Today is once again Memorial Day. On this day in the past I have posted photo montages of, for example, the World War II Memorial in Washington, DC and link roundups, as I did last year. This year, I thought I’d simply post a link to a list maintained by the Department of Veteran Affairs of the number of Americans who have died in every war fought thus far in this nation’s history, excluding the current actions in Iraq and Afghanistan. Those figures can be found here.

As we go about our business today, some of us going to cemeteries, others having barbecues, going to baseball games, or shopping, among the myriad activities that we take on our days off, it is hard to realize that we are a nation at war because unlike virtually all the major wars of our history we are in a war that doesn’t even ask a pretense of civilian sacrifice. Only our soldiers and their families sacrifice, too many of them paying the ultimate price, and they are volunteers all. Personally, on Memorial Day, I like to cite the speech by Lt. Gen. Lucian K. Truscott, Jr., commander of the Allied Fifth Army in Italy, on May 30, 1945 as the war in Europe had just ended and the war in the Pacific was still raging. He was dedicating a cemetery. Here is an account of his speech:

But May 30, 1945 was different. “Truscott,” he said, “was someone special.” The general had swallowed carbolic acid as a child, which gave his voice a gravelly baritone that, said Mauldin, “made other strong men quail.” Unlike Gen. George S. Patton, Jr., a publicity hound whose trips to the front were elaborately staged photo-ops, Truscott shared in the dangers of combat, often going over maps on the hood of his jeep with company commanders as enemy fire whizzed around him. “He could have eaten a ham like Patton for breakfast any morning,” said Mauldin, “and picked his teeth with the man’s pearl-handed pistols.”

Mauldin’s account of Gen. Truscott’s speech at Nettuno is the best record we have of that day. He recalled the general taking the stand and then turning his back on the audience in order to address the buried corpses arrayed behind him. “It was the most moving gesture I ever saw,” Mauldin said.

In his heavy rasp, Truscott told the dead men that he was sorry for what he had done. He said that leaders all tell themselves that deaths in war aren’t their fault, that such carnage is inevitable. Deep down, though, if they’re honest with themselves, he said, commanders and politicians know it’s not true. Truscott admitted he had made mistakes, perhaps many.

Then he asked the dead to forgive him. He was requesting the impossible, he knew, but he needed to ask anyway.

Finally, Truscott debunked the idea that there was glory in dying for one’s country. He saw nothing glorious about men in their teens and twenties getting killed, he said.

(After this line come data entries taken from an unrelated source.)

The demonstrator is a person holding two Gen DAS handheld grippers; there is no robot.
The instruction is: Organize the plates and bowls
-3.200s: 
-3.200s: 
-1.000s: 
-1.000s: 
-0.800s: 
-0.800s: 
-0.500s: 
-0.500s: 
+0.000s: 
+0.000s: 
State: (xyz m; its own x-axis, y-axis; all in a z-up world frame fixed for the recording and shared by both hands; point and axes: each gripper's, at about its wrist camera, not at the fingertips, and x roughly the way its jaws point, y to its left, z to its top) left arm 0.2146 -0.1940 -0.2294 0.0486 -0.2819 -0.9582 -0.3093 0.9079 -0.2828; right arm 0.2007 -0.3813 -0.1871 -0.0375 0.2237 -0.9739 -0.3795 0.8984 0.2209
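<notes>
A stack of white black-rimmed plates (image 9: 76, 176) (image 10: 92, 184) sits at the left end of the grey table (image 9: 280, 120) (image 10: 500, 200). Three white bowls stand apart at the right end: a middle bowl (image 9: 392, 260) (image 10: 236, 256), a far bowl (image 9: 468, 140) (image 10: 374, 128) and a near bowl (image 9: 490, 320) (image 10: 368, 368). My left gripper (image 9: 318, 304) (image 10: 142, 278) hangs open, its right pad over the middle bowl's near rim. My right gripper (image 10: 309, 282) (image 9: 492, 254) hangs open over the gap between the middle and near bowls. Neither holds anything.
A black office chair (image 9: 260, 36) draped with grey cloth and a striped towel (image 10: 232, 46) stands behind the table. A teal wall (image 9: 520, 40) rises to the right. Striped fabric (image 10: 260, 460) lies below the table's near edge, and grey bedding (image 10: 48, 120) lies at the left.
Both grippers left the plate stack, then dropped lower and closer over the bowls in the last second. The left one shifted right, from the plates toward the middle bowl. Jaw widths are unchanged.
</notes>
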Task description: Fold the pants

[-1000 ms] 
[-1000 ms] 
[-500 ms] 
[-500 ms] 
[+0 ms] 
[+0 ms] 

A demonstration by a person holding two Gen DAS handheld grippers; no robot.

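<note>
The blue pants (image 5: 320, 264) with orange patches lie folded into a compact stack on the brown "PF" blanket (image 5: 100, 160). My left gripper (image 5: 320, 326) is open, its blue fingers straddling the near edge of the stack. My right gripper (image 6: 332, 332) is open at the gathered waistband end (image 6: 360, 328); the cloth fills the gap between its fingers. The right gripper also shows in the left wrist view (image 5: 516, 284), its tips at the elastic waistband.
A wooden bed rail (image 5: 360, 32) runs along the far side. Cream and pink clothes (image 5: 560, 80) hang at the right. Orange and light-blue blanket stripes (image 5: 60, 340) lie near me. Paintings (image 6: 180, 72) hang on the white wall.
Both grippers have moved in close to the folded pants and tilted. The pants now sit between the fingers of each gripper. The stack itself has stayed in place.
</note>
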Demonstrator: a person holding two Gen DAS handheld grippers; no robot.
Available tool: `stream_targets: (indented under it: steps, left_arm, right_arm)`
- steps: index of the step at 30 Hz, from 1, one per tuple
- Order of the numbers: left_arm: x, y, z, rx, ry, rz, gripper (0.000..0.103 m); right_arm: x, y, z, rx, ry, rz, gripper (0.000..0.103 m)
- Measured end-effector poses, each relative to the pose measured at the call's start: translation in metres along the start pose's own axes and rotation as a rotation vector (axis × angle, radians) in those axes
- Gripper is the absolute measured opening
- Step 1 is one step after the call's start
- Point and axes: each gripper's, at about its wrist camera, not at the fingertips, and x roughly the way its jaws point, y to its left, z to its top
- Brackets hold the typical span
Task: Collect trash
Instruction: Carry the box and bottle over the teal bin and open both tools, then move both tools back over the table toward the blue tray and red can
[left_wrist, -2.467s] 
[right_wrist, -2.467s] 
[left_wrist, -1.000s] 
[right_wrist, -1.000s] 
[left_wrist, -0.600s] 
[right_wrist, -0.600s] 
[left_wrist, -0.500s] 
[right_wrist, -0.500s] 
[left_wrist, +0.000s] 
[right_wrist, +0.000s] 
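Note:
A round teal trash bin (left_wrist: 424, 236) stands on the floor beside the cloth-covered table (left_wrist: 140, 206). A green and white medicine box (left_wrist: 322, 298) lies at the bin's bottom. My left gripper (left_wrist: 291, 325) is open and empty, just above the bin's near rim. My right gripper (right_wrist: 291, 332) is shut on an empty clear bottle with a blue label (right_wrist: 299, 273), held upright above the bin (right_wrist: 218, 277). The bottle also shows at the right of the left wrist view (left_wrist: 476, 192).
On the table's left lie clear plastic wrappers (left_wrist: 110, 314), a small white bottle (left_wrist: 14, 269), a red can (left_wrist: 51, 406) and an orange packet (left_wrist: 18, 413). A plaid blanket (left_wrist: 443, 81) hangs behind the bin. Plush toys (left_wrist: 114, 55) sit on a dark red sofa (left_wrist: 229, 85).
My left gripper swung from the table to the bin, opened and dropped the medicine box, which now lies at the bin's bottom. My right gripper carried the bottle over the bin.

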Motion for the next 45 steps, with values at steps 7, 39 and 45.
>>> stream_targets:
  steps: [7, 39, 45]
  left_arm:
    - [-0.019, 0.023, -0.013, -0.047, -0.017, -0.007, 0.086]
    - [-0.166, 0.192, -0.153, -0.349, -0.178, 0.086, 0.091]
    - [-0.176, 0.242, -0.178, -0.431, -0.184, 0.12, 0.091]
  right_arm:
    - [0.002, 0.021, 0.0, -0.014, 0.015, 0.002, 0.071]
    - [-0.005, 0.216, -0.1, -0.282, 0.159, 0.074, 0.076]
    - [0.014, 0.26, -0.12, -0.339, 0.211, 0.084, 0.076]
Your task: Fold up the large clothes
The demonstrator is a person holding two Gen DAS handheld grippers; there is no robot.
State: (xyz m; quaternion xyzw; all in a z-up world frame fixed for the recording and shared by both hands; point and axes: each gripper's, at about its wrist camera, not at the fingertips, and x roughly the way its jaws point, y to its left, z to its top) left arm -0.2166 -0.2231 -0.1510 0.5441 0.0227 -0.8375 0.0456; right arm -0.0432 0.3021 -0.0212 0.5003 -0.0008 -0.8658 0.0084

He then promised the men buried at Nettuno that if he ever ran into anybody who spoke of the glorious war dead, he would “straighten them out.” “It is the least I can do,” he concluded.

Would that we had such leaders as Lucian Truscott this Memorial Day.

Would indeed. Sadly, we do not.



  1. #1 TB
    May 26, 2008

    A well written article.
    i would agree there is no mention of civilians, or recognition of the enemy dead, and as such it becomes nothing but a nationalistic event.
    The real point should be that war is evil and pointless.

  2. #2 David D
    May 26, 2008

    Thank you–you are the only skeptical/science blog that I am aware of that has made any mention of the holiday today. Yes, was is evil and pointless, but it is an unfortunate part of the human landscape. There may not be any glory in young men and women dying in battle, but I am grateful for their sacrifice–as we should all be.

  3. #3 DLC
    May 26, 2008

    Truscott was no fan of Patton, and neither was Mauldin.
    But, that being said, It’s important to remember that glory is fleeting. No rational person of my acquaintance likes war.
    It’s dirty, bloody, messy and oftentimes displays some of our species’ worst attributes. But sometimes there is no choice, or rather, the consequences of not going to war are worse than those of going to war.
    Having said all that, I don’t want to leave the impression that I am defending the decision to go into Iraq.
    Iraq is one of the situations where going to war was the worse of the two choices.

  4. #4 DLC
    May 26, 2008

    Addendum: re: my comment on Truscott, Mauldin and Patton.
    Patton was a jerk and a headline-grabber. He was also one of the best armor commanders we had. Truscott was under Patton’s command in Sicily, and felt that much of his casualty rate came out of Patton’s desire to beat the British to Messina.

  5. #5 MZW
    May 26, 2008

    Sadly, most take their impressions of Patton from the movie of the same name, and the military advisor to that movie was none other than Omar Bradley (no fan of Patton himself). Let us not forget that Mauldin was a cartoonist, and probably not worthy of commenting on the generalship of either Truscott or Patton. For the record, the Colt revolvers mentioned were ivory handled, not pearl, examine the record of the Third Army in europe, still amongst the more impressive feats of military power ever, and as for “elaborately staged photo ops”, Patton was awarded two Purple Hearts during his service, can’t get those from the “rear”. Orac, strong work for commenting on a day lost on so maky americans. thanks.

  6. #6 Eric
    May 26, 2008

    Thank you for posting this, Orac. “Glory in death” was fine for gladiators and conquistadors… it shouldn’t still be such a common lie in this day and age.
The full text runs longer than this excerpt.